India to reduce monthly crude loadings from Iran to nearly half in the month of September and October following a boost in loadings in April-August, hoping to secure waivers amid the sanctions. Trump administration is preparing to impose sanctions on Iran’s shipping, oil and gas trade along with foreign transactions and is demanding countries and entities to cut oil imports from Iran to “zero” by November 4.
Secretary of State Mike Pompeo said “Make no mistake about it, come November 4 (and) there will be a fundamentally different set of rules with respect to anyone who deems it necessary to engage in economic activities with the Islamic Republic of Iran”.
Washington wants all countries to halt oil imports from Iran before November 4 if they want to avoid US penalties.https://t.co/Su9voSJMun
— News18 (@CNNnews18) September 15, 2018
India is keen on winning waivers to safeguard its wider exposure to the US financial system.

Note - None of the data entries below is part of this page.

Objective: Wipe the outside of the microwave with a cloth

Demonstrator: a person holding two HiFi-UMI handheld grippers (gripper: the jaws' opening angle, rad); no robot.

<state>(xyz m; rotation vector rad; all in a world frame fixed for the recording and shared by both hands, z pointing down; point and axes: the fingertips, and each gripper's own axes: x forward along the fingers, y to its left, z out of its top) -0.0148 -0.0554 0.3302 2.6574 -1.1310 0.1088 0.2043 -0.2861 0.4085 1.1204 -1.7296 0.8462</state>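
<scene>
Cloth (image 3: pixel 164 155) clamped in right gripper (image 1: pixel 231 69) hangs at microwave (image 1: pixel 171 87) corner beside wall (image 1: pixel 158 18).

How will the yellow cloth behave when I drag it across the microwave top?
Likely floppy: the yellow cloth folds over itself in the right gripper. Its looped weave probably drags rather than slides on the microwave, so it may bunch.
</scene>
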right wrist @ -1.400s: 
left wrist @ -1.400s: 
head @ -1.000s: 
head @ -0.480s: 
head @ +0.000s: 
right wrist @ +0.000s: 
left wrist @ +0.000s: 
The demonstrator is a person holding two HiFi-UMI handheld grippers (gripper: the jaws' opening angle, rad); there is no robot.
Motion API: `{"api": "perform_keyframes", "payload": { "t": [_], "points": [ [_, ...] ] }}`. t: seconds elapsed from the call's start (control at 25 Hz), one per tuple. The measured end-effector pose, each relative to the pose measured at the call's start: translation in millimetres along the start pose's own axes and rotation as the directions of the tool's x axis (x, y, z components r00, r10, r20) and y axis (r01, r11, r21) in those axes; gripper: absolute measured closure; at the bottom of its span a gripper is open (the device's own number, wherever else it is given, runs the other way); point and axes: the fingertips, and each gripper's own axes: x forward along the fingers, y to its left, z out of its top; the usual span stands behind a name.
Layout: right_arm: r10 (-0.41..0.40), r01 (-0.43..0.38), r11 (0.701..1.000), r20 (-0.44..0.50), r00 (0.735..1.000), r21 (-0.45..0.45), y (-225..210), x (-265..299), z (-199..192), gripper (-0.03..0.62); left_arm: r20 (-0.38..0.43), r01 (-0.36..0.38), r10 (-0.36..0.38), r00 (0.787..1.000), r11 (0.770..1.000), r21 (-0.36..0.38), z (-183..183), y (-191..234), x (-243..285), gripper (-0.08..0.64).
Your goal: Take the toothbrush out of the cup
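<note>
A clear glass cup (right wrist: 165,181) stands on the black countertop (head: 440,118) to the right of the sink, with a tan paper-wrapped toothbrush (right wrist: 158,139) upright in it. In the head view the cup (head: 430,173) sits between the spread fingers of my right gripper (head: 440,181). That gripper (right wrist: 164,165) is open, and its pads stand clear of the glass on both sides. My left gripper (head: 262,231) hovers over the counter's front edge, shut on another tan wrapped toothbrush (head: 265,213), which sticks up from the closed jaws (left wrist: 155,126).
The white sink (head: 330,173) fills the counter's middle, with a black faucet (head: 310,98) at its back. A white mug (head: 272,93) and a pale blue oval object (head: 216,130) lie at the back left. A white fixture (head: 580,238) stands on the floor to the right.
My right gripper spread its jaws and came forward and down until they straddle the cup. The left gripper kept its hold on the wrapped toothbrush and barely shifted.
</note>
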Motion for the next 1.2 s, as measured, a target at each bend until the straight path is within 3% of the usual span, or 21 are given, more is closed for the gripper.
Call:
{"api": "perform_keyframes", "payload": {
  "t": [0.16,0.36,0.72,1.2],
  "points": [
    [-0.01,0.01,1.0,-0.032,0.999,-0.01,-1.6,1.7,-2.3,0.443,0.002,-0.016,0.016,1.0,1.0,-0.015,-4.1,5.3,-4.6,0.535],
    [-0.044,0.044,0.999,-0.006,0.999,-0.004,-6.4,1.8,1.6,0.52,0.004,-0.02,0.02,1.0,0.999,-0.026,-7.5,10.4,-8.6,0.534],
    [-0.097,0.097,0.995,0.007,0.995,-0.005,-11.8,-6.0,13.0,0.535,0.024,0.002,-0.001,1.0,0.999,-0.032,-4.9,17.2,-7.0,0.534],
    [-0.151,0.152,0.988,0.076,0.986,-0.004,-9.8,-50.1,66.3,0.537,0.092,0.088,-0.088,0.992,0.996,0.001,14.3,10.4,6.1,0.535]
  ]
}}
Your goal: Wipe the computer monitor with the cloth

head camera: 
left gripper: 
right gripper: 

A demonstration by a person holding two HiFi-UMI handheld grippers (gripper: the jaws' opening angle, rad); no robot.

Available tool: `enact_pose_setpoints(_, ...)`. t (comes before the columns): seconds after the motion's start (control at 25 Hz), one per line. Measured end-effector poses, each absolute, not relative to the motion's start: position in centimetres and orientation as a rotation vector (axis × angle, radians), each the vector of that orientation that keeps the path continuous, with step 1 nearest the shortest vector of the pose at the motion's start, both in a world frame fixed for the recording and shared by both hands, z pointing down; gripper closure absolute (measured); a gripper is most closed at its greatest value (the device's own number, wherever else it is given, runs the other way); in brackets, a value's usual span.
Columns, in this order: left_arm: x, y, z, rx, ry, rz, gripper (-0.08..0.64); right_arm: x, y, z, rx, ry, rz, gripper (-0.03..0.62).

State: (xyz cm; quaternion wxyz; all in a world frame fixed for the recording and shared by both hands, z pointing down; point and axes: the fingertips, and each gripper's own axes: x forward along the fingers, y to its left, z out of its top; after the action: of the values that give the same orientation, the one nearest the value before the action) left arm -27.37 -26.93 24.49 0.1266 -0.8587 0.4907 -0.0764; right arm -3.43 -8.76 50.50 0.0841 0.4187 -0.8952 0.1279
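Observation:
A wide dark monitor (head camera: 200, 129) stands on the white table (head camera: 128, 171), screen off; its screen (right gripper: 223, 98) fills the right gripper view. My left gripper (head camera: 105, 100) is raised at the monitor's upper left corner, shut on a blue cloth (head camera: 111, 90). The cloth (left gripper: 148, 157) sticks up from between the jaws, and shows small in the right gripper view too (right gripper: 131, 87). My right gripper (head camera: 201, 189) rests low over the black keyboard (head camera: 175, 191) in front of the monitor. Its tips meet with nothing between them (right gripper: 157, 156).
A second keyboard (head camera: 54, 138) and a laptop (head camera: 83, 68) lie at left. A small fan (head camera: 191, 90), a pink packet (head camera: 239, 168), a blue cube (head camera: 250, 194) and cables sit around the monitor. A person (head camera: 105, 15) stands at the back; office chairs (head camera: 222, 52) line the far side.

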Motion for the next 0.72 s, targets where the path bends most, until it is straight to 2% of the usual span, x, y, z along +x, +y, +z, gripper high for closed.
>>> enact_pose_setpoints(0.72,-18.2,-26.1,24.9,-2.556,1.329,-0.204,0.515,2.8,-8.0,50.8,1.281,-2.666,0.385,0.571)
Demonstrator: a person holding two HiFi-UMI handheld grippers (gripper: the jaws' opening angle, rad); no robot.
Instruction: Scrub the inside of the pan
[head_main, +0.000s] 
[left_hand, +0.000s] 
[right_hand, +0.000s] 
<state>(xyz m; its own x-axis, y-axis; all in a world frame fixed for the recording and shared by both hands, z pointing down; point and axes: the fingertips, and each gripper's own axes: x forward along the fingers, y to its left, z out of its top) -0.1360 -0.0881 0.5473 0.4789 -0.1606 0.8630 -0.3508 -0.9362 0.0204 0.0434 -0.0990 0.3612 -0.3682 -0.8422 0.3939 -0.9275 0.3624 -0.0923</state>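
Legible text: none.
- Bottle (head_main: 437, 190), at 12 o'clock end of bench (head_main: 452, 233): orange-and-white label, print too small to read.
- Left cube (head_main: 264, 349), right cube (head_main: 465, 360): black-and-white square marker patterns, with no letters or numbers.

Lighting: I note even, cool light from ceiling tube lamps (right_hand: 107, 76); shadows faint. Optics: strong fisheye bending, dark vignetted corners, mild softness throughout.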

In absence of which India will have no options, but to halt imports from Iran.
Indian refiners are informed to prepare for drastically reducing the imports to zero, said Reuters. Some refiners have already exhausted or front loaded their term contract to a large extent, which allows them the flexibility to go to zero if required, or until clarity on waivers emerge; Amrita Sen Chief Oil Analyst at Energy Aspect told Reuters.
Indian oil refiners have already given the October loading plans to the National Iranian Oil Co (NIOC), sources familiar with the loading schedule said. Excluding Reliance and HMEL, which do not have term contracts with Iran, refiners will altogether lift approximately 73 percent of their fixed contract volume from Iran, as seen from the loading data.
India depends on imports for nearly 80% of its crude requirements. After Saudi and Iraq, Iran is the third largest crude oil supplier to India. Furthermore, Iran offers cheaper oil and extended credit terms. With record high oil prices prevailing in the country and weakening Indian rupee, a likely rise in cost of crude import due to the cut down on imports from Iran will add to the rising inflation and impact economic growth.
The US has offered their oil as a replacement, but it will come at a higher cost compared to Iranian oil. Further, switching to other suppliers will also affect the refiners who are set to process Iranian oil.
The economic sanctions may also have consequences for Chabahar port being developed by India. In addition, it may affect India’s interest in Caspian Sea reserves. The North South corridor, linking Caspian Sea and Indian Ocean, will enhance trade between India, Central Asia and Russia.
In the wake of recent developments, India should seek to balance its relationship with both US and Iran.